If I remember times when I've been charitable I basically don't regret doing that. That might be a consequence of having done a good thing; the Kimattha Sutta (AN 11.1) begins with,

Skillful virtues have freedom from remorse as their purpose, Ananda, and freedom from remorse as their reward.

You wrote,

I'm more troubled by the fact that I could've helped him, but I didn't simply because I didn't feel I should judge him differently from other salesmen and I really didn't need the small items he was selling.

... so if that troubles you, maybe try doing something different next time?

There's this video (actually an advertisement) from Thailand: Heartwarming Thai Commercial. It starts with,

What does he get in return, for doing this every day?

Here is a long article about "Dana: The Practice of Giving". Maybe the most relevant section of it from the point of view of this question is,

THE MOTIVATION FOR GIVING

The suttas record various motives for exercising generosity. The Anguttara Nikaya (A.iv,236) enumerates the following eight motives:

  1. Asajja danam deti: one gives with annoyance, or as a way of offending the recipient, or with the idea of insulting him.[5]
  2. Bhaya danam deti: fear also can motivate a person to make an offering.
  3. Adasi me ti danam deti: one gives in return for a favor done to oneself in the past.
  4. Dassati me ti danam deti one also may give with the hope of getting a similar favor for oneself in the future.
  5. Sadhu danan ti danam deti: one gives because giving is considered good.
  6. Aham pacami, ime ne pacanti, na arahami pacanto apacantanam adatun ti danam deti: "I cook, they do not cook. It is not proper for me who cooks not to give to those who do not cook." Some give urged by such altruistic motives.
  7. Imam me danam dadato kalyano kittisaddo abbhuggacchati ti danam deti: some give alms to gain a good reputation.
  8. Cittalankara-cittaparikkarattham danam deti: still others give alms to adorn and beautify the mind.

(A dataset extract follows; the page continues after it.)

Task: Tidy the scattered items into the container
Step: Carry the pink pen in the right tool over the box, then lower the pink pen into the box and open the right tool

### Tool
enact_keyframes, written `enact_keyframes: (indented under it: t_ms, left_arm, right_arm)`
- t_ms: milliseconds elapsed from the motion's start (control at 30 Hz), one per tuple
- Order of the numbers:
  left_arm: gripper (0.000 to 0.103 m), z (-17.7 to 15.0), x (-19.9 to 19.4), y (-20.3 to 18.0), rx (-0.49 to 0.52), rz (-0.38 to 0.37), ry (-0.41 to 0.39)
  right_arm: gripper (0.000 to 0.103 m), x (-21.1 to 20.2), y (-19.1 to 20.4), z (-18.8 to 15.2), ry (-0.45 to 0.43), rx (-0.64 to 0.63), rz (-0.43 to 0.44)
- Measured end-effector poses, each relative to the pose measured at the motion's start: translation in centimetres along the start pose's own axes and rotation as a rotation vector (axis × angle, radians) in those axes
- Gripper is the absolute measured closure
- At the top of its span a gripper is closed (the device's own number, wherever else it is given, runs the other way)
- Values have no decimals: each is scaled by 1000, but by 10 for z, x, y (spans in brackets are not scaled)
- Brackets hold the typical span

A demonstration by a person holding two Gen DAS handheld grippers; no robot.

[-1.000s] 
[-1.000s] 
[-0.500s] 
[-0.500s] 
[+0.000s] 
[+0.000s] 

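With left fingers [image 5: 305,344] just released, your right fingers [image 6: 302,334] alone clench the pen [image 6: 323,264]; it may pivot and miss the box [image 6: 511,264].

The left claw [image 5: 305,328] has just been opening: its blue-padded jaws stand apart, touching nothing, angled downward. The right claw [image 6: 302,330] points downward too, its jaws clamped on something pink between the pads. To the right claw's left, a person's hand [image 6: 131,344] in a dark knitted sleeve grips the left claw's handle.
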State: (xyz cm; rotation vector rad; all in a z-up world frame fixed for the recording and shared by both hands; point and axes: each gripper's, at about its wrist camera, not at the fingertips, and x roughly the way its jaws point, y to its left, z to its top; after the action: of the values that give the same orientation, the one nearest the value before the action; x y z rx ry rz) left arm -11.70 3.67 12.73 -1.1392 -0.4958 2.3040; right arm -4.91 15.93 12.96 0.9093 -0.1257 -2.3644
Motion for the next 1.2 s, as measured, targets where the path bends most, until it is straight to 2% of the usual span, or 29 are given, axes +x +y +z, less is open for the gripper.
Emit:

Favoritism (chanda), ill will (dosa) and delusion (moha) are also listed as motives for giving. Sometimes alms are given for the sake of maintaining a long-standing family tradition. Desire to be reborn in heaven after death is another dominant motive. Giving pleases some and they give with the idea of winning a happy frame of mind (A.iv, 236).

But it is maintained in the suttas (A.iv,62) that alms should be given without any expectations (na sapekho danam deti). Nor should alms be given with attachment to the recipient. If one gives with the idea of accumulating things for later use, that is an inferior act of giving. If one gives with the hope of enjoying the result thereof after death, that is also an inferior act of giving. The only valid motive for giving should be the motive of adorning the mind, to rid the mind of the ugliness of greed and selfishness.

To be honest there are Buddhist scripture which would be interpreted as recommending your being generous towards the Sangha more than towards agressive pan-handlers.

It may be surprising how much money (dollars per hour) some beggars can make, conversely it might also be surprising how poor some people can be. It's hard to assess others' needs.

Look at this story for example: Where is the story of the non-returner who “sold” pots on the side of the road?

I admire the sutta on Stinginess (SN 1.32).